We rented In the Cut the other night. The Meg Ryan porno. For all the fuss about this movie, it was all a little too uncomfortable to be truly sexy. Though some of the sex helped to more fully paint character, most was gratuitous.
On the whole I enjoyed the movie, but it had a lot of problems.
For starters, there's a glaring continuity problem in one scene, a conversation on a sidewalk. One flamboyantly dressed passerby walks by twice, in the same direction, within seconds. This is simply sloppy editing.
The title is never explained. The film opens on a conversation about sexual slang. It's easy to assume to the title must belong to this category. A web search yields "slang for vagina, the street usage meaning a safe place to hide," as well as a couple references to female circumcision.
The story is fairly predictable and Meg Ryan proves she can act in other than Meg Ryan movies. But her character is tough to figure out — partly deliberately so, but some of fault for this must lie with the direction and with the script.
"Frannie" is distanced from her surroundings, a natural attitude for a writer, but she seems to look on everything with distaste. Everything. She admits she is not happy when she wakes up in the morning, but the wall she has around herself while making a life in this neighbourhood is too thick. She is constantly surprised at the seediness around her, and I don't find this believable in a long-time resident, no matter that she's a writer or romantic. She would've killed herself long ago, or moved on.

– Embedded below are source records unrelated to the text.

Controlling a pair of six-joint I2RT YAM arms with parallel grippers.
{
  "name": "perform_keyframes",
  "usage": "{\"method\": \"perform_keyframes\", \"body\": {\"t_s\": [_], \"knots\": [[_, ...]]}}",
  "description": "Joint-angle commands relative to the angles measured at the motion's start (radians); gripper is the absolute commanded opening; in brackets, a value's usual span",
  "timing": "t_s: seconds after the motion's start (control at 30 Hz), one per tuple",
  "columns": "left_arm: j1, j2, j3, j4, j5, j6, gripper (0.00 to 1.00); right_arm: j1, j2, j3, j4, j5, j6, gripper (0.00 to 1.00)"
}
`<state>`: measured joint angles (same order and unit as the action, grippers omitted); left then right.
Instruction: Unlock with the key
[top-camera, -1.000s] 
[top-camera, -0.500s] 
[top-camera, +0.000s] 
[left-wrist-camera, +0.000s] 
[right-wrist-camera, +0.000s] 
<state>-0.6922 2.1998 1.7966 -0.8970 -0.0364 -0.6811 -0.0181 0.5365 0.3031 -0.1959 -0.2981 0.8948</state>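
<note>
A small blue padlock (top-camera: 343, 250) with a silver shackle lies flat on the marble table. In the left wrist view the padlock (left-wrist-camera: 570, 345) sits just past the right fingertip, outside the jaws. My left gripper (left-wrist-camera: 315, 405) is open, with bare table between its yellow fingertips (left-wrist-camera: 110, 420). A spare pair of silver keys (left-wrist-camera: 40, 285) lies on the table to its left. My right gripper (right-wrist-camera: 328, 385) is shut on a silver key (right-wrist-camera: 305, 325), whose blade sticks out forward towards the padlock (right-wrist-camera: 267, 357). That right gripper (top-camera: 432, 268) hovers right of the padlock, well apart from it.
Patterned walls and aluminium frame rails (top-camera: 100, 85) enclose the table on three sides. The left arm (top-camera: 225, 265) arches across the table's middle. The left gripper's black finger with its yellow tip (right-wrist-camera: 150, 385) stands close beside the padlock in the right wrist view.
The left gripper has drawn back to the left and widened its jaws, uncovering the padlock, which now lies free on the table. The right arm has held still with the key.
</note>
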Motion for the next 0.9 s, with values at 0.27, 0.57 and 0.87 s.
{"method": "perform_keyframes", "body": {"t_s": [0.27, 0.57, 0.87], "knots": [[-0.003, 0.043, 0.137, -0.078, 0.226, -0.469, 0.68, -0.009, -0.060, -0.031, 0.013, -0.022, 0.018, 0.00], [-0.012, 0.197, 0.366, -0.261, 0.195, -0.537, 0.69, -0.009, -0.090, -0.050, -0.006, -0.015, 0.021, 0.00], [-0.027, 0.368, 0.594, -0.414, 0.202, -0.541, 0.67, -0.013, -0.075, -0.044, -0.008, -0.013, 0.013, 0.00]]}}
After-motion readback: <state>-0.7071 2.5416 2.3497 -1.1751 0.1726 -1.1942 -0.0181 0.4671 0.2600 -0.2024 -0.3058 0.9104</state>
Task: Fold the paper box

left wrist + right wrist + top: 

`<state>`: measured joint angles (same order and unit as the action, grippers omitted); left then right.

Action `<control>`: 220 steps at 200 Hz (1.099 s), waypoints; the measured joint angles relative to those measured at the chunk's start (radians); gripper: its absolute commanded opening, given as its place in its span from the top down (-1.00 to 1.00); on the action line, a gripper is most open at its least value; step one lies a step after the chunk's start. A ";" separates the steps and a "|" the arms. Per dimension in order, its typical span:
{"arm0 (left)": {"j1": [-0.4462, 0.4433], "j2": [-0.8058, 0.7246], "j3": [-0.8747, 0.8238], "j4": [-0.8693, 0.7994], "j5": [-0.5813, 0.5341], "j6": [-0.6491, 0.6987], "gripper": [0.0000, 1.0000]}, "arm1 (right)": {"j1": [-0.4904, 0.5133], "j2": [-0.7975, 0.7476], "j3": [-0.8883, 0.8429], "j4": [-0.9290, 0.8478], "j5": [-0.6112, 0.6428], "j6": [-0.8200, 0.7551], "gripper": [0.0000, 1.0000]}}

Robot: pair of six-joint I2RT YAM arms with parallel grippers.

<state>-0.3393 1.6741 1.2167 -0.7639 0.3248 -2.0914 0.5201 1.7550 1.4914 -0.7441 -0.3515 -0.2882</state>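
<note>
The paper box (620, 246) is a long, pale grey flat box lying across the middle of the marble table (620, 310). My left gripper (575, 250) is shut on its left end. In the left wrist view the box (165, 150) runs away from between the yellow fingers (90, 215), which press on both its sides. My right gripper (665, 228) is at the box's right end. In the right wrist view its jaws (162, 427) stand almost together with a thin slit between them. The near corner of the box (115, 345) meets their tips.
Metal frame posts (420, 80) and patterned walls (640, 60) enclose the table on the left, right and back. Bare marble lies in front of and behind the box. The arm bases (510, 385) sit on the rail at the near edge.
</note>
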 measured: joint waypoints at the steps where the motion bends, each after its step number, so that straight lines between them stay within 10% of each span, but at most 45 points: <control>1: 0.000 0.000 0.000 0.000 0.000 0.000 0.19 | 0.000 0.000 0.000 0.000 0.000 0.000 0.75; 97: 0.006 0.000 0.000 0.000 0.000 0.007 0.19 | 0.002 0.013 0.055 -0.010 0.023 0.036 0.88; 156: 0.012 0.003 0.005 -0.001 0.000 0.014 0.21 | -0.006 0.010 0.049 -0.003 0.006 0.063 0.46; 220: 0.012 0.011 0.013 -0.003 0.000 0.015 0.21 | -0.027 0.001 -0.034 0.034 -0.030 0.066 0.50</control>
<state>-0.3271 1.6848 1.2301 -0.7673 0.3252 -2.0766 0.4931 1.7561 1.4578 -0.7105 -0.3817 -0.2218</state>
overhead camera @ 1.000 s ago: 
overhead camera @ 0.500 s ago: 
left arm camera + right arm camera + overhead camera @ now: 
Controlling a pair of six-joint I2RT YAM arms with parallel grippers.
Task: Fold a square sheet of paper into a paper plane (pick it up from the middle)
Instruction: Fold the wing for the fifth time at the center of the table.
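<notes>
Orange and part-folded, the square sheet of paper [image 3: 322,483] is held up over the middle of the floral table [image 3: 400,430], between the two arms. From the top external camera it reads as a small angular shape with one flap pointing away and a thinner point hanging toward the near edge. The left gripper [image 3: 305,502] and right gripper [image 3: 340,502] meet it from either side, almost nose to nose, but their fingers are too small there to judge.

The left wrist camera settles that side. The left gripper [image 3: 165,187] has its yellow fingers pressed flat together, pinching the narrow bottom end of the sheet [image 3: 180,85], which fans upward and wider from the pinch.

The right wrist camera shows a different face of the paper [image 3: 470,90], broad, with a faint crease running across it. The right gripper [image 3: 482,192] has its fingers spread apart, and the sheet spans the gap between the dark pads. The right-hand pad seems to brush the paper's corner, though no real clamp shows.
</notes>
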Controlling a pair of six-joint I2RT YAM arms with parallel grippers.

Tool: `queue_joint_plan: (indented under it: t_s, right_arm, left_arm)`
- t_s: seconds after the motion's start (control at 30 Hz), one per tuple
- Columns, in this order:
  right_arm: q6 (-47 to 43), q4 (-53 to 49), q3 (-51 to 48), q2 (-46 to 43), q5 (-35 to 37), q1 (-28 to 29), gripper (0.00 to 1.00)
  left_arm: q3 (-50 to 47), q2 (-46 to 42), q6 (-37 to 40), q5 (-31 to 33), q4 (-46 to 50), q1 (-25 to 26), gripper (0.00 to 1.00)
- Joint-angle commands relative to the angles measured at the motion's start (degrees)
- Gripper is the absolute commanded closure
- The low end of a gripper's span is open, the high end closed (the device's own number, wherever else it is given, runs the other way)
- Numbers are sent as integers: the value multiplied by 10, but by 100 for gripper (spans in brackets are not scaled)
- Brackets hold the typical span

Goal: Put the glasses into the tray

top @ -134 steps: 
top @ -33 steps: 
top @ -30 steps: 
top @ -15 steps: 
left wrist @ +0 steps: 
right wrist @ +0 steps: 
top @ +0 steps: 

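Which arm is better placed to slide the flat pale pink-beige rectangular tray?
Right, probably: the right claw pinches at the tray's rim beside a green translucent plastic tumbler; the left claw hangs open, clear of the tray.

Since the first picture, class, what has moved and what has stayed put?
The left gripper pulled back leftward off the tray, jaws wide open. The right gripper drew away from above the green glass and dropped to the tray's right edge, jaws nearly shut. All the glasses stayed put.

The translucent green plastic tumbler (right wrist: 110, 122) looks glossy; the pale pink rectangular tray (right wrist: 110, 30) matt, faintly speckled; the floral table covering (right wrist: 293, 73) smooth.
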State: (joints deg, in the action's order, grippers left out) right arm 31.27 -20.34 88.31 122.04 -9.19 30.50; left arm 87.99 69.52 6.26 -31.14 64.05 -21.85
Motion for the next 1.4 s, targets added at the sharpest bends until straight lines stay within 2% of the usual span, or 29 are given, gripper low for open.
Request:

How she came to live in these circumstances is also something a mystery. We know her father left her mother. We know that on one occasion he left Frannie in Geneva to go to Washington, DC. She went to boarding school. She now lives on a schoolteacher's salary, and has a close relationship with a half-sister and a fascination with New York's underbelly. (Maybe not "fascination"; she is inexplicably drawn to it.) She matter-of-factly states that words are her passion, but she never demonstrates that passion. This is the contradiction that is Frannie, and I couldn't entirely buy it.
Frannie particularly liked the word "disarticulate." I wish most of the actors had articulated better. I guess the underbelly mumbles when feminists talk out of their cu-ts.